Heppokomaru didn't say anything. He took himself back slightly.
"But enough of this prattle. I have a request."
"Yeah, what is it!?"
"You are on a rescue mission for one of your companions, no?"
Heppokomaru staggered backwards. "Why should I tell you!?"
"Because the person you're aiming to save is the person I want to see."
Heppokomaru's mind snapped in revelation. His eyes shrunk in anger. His body began to shake.
"What are you saying…!?"
"What I am saying is that if you can rescue that girl who you adore so dearly, I demand that she be bought to me upon rescue."
Heppokomaru's mind broke in rage. His body shook harder. His power began to flow back into him and his aura rose like a raging flame. His shirt sleeves began to tear off as his black gaseous winds rose from him like deadly spirits.
"How dare you even ask that question! Do you think I'll just comply to you so easily!? I'm not handing Beauty to a monster like you, and I never will!"
Heppokomaru appeared to be ready to strike. Softon remained poised and confidant as he flapped his cape.
"Methinks you're falling for Beauty…what makes YOU think you can own her!?"
"Just shut up, Softon!

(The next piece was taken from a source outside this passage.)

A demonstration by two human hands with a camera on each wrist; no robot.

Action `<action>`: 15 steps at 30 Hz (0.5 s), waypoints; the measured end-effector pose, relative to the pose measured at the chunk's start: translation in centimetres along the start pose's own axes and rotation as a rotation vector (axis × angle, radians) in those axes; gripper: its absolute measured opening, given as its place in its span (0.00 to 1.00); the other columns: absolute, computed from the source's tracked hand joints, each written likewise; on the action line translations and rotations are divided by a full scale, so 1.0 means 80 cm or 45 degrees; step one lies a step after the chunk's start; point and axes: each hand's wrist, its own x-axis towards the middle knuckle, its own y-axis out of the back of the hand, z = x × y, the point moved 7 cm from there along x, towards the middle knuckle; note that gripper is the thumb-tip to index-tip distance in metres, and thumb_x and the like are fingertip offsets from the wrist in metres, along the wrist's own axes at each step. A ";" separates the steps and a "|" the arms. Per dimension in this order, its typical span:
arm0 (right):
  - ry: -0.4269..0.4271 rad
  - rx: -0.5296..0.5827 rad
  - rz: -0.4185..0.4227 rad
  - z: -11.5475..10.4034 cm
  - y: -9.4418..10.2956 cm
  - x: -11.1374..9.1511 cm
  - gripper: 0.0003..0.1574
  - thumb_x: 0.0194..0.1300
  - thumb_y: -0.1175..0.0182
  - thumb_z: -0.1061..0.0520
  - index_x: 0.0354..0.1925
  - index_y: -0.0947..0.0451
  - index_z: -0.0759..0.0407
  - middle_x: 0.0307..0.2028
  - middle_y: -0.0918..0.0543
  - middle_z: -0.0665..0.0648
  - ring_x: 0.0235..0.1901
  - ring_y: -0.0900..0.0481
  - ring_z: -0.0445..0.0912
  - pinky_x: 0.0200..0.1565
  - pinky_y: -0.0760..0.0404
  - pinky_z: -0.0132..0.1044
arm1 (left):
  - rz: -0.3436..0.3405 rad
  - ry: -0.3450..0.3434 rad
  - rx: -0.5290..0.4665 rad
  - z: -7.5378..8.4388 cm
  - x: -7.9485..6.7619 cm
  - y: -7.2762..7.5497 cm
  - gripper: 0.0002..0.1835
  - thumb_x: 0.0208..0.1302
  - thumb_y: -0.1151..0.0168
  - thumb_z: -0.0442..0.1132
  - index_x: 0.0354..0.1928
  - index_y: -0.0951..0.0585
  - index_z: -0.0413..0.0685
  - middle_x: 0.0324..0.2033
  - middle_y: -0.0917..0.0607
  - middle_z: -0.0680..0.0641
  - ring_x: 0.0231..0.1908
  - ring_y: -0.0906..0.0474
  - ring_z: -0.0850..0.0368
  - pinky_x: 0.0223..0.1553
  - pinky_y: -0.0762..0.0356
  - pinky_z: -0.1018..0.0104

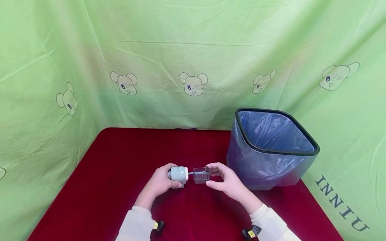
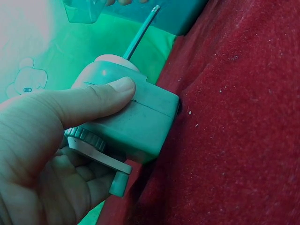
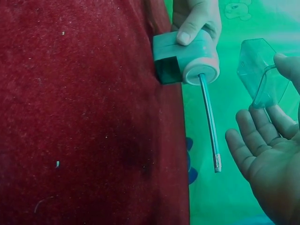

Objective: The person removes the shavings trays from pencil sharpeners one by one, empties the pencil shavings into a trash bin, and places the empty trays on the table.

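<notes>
My left hand (image 1: 164,180) grips a grey-green crank pencil sharpener (image 1: 178,174), thumb laid along its side in the left wrist view. The crank handle (image 2: 101,157) lies by the curled fingers. A pencil (image 3: 209,123) with an eraser end sticks out of the sharpener's pale round front. In the right wrist view a dark square opening (image 3: 168,70) shows in the sharpener's body below that front. My right hand (image 1: 225,182) pinches a clear plastic shavings drawer (image 3: 258,70) by its rim between thumb and fingers. The drawer is apart from the sharpener.
A bin (image 1: 274,150) with a black rim and bluish plastic liner stands to the right of my right hand. Dark red cloth (image 1: 120,150) covers the table. Green printed curtains (image 1: 169,40) enclose the back and sides. Small specks (image 3: 57,164) lie on the cloth.
</notes>
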 end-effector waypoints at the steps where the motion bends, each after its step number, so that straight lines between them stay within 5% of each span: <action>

There is nothing I won't dare…even if I have to kill you here!"
"YOU!? A selfish, snot-nosed brat kill ME!? You're fooling yourself with delusions of grandeur…"
"Don't even try me!"
Heppokomaru's crimson eyes flared as his noxious black flatulence twisted and spiraled into the shape of a hydra. He contained it within his hands as his yellow aura began to flare into a more golden color.
"I can tell by the look in his eyes and the beating of his heart that he genuinely cares about her…but no matter! I will not lose Beauty again! Not to ANYONE else!!"
Softon stepped forth himself and placed his hand upward in front of his face.
"What's he planning?" Heppokomaru thought. "Oh, who cares!? I have no time to waste!"
Heppokomaru began to dash forward without a second thought. His agony and rage began to increase the size of the hydra. He began to launch it forth!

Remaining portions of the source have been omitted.